- 1798.100 – Consumers right to receive information on privacy practices and access information
- 1798.105 – Consumers right to deletion
- 1798.110 – Information required to be provided as part of an access request
- 1798.115 – Consumers right to receive information about onward disclosures
- 1798.120 – Consumer right to prohibit the sale of their information
- 1798.125 – Price discrimination based upon the exercise of the opt-out right
Do the terms “personal data,” and “personal information,” mean the same thing?

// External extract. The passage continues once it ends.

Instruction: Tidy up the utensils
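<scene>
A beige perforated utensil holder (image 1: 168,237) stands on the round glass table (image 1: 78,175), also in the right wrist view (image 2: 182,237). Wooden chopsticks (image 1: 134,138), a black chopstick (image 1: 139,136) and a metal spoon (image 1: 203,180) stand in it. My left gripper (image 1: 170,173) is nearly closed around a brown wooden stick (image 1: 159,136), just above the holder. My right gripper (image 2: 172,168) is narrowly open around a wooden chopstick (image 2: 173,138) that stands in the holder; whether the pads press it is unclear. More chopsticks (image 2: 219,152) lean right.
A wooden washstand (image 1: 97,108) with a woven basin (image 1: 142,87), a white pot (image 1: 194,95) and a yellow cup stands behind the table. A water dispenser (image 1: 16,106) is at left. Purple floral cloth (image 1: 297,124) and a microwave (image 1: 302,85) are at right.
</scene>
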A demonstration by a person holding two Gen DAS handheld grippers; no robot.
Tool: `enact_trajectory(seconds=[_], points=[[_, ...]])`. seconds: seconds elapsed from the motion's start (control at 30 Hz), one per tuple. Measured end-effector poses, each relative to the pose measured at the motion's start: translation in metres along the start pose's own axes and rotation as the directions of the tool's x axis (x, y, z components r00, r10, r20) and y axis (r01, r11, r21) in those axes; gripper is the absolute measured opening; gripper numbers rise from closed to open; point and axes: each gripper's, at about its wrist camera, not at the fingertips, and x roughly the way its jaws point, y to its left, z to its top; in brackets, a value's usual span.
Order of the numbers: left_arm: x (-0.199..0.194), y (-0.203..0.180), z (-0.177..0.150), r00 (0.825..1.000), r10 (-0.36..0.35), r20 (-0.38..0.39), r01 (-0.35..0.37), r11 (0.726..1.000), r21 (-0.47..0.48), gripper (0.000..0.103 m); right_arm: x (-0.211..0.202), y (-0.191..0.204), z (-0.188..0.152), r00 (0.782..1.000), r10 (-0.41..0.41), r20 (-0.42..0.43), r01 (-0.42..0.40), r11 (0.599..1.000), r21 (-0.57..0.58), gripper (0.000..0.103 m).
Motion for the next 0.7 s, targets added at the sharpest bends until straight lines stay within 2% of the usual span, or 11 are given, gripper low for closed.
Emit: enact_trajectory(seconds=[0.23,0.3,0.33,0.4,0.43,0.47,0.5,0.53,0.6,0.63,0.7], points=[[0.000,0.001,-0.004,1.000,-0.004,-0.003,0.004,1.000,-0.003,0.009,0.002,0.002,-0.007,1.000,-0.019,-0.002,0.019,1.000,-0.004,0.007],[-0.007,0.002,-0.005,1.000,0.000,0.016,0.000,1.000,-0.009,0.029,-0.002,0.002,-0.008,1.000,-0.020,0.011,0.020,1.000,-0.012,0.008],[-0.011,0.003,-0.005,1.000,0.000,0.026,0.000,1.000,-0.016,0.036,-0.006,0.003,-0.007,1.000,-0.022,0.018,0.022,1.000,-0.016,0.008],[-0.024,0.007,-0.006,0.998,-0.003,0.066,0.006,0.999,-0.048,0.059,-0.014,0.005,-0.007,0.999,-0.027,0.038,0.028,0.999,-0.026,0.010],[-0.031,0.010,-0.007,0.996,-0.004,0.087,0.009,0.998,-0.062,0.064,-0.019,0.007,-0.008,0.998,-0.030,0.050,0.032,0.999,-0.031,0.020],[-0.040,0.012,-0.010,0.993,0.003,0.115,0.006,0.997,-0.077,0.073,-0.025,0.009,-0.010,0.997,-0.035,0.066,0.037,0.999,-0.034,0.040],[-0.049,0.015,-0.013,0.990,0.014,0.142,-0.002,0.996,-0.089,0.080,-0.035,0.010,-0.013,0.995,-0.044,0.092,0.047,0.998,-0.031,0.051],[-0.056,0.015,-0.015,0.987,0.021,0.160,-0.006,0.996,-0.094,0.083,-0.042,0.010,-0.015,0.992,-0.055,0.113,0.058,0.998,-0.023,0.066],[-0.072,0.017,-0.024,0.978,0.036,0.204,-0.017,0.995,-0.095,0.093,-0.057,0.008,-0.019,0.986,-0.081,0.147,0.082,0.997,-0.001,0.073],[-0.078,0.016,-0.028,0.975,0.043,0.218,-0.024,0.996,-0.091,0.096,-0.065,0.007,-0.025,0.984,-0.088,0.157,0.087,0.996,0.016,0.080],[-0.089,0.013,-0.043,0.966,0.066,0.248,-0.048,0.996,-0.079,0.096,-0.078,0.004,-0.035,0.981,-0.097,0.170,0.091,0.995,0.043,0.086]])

Only the term “personal information” is defined within the CCPA. It refers to any information that “identifies, relates to, describes, is capable of being associated with, or could reasonably be linked, directly or indirectly, with a particular consumer or household.”1 That said, the term “personal data” is used instead of the term “personal information” within the CCPA’s definition of “processing” which is defined as “any operation or set of operations that are performed on personal data . . . .”2 It is not clear whether the change in terminology was intended to impart some meaning. The most plausible explanation for the use of the term “personal data” is that the drafters of the CCPA copied the definition of “processing” from the GDPR (which has a near identical definition of “processing”) and forgot to replace the word “personal data” (a term used within the GDPR) with the term “personal information.”3
It is also important to note that the terms “personal data” or “personal information” are used in other statutes and regulations in very different contexts and with very different meanings. For example, in the term “personal information” is defined under several other states statutes as referring only to name in combination with a small sub-set of data fields viewed by legislators as being particularly sensitive. For example, the state of Maryland defines the term as follows:
“an individual’s first name or first initial and last name in combination with any one or more of the following data elements, when the name or the data elements are not encrypted, redacted, or otherwise protected by another method that renders the information unreadable or unusable: (i) A Social Security number; (ii) A driver’s license number; (iii) A financial account number . . .; (iv) An Individual Taxpayer Identification Number.4
In order to avoid confusion – particularly when drafting contracts– it is always a good practice to define terms within the contract, or to consistently use the term “personal information” when referring to something within the scope of the CCPA.
1. CCPA, Section 1798.140(o)(1)
2. CCPA, Section 1798.140(p).
3. Compare GDPR, Article 4(2).
4. Maryland Commercial Code § 14-3501(d)(1).